In this case, the two sprites overlap immediately, so the ||game:splash screen|| will show up after three seconds, even if you open the menu. If you want to wait until the player leaves the menu to create the ||game:splash screen||, one option is to store a reference to the current scene and wait until the player returns to that screen.

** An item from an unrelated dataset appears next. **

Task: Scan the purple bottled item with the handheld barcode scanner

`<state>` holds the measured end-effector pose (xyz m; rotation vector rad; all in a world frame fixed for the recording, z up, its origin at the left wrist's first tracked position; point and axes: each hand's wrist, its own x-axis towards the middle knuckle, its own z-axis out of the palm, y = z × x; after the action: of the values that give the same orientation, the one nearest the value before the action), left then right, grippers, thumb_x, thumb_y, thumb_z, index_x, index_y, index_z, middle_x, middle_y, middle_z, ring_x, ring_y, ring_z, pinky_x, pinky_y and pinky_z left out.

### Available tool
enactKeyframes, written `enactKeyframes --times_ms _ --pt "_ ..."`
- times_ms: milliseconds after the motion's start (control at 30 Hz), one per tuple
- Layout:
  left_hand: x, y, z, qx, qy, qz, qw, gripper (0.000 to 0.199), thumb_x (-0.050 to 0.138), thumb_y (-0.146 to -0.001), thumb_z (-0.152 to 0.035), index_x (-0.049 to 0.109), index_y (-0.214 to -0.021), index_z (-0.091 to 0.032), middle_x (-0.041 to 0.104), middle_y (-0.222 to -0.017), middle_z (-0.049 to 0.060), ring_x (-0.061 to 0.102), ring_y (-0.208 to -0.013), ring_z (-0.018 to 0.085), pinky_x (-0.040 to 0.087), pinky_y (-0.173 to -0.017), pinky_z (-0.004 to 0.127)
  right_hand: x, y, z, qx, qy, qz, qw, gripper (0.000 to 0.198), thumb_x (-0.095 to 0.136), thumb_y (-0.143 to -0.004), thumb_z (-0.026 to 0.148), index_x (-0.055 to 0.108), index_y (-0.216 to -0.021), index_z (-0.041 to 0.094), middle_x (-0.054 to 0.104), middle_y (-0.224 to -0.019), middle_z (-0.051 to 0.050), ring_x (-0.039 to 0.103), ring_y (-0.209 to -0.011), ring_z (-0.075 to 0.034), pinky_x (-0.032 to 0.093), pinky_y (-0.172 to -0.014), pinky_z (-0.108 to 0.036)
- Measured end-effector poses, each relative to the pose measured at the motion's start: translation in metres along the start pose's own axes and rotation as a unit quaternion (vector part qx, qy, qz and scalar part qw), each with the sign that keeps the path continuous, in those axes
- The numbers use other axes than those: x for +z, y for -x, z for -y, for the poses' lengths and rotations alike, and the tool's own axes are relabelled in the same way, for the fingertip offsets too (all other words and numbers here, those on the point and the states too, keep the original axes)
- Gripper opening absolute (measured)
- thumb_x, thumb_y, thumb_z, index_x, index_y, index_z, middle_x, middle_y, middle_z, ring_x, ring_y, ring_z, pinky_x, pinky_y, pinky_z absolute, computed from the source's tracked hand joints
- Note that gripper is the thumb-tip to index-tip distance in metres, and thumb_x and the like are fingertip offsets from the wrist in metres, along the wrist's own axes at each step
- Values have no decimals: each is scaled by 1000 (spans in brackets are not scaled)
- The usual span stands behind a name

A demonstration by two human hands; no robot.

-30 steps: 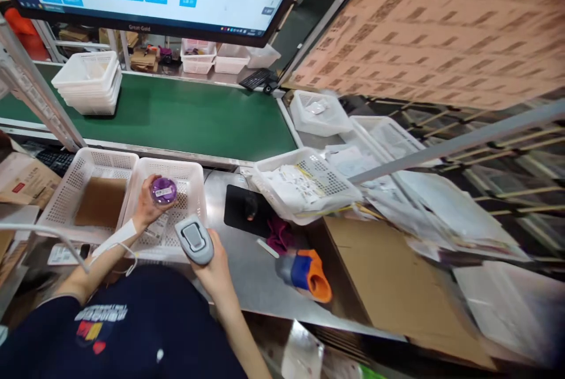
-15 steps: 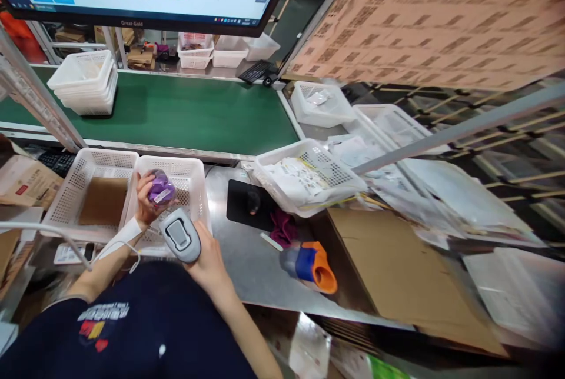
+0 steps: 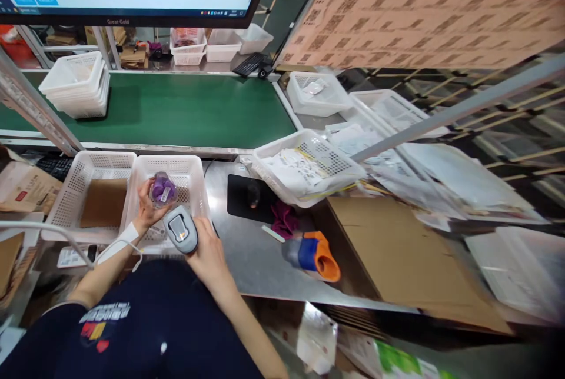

const myMainScene = game.currentScene();
sprites.create(img`
    . . . . . . . e c 7 . . . . . .
    . . . . e e e c 7 7 e e . . . .
    . . c e e e e c 7 e 2 2 e e . .
    . c e e e e e c 6 e e 2 2 2 e .
    . c e e e 2 e c c 2 4 5 4 2 e .
    c e e e 2 2 2 2 2 2 4 5 5 2 2 e
    c e e 2 2 2 2 2 2 2 2 4 4 2 2 e
    c e e 2 2 2 2 2 2 2 2 2 2 2 2 e
    c e e 2 2 2 2 2 2 2 2 2 2 2 2 e
    c e e 2 2 2 2 2 2 2 2 2 2 2 2 e
    c e e 2 2 2 2 2 2 2 2 2 2 4 2 e
    . e e e 2 2 2 2 2 2 2 2 2 4 e .
    . 2 e e 2 2 2 2 2 2 2 2 4 2 e .
    . . 2 e e 2 2 2 2 2 4 4 2 e . .
    . . . 2 2 e e 4 4 4 2 e e . . .
    . . . . . 2 2 e e e e . . . . .
`, SpriteKind.Player);
sprites.create(img`
    . . . . . . . . . . b b b . . .
    . . . . . . . . b e e 3 3 b . .
    . . . . . . b b e 3 2 e 3 a . .
    . . . . b b 3 3 e 2 2 e 3 3 a .
    . . b b 3 3 3 3 3 e e 3 3 3 a .
    b b 3 3 3 3 3 3 3 3 3 3 3 3 3 a
    b 3 3 3 d d d d 3 3 3 3 3 d d a
    b b b b b b b 3 d d d d d d 3 a
    b d 5 5 5 5 d b b b a a a a a a
    b 3 d d 5 5 5 5 5 5 5 d d d d a
    b 3 3 3 3 3 3 d 5 5 5 d d d d a
    b 3 d 5 5 5 3 3 3 3 3 3 b b b a
    b b b 3 d 5 5 5 5 5 5 5 d d b a
    . . . b b b 3 d 5 5 5 5 d d 3 a
    . . . . . . b b b b 3 d d d b a
    . . . . . . . . . . b b b a a .
`, SpriteKind.Enemy);
sprites.onOverlap(SpriteKind.Player, SpriteKind.Enemy, (sprite, otherSprite) => {
    pause(3000);
    pauseUntil(() => myMainScene === game.currentScene());
    game.splash("you touched an enemy 3 seconds ago!");
});

It is generally better to avoid doing this whenever possible though, as it can make it much harder to keep track of the game state in your program code.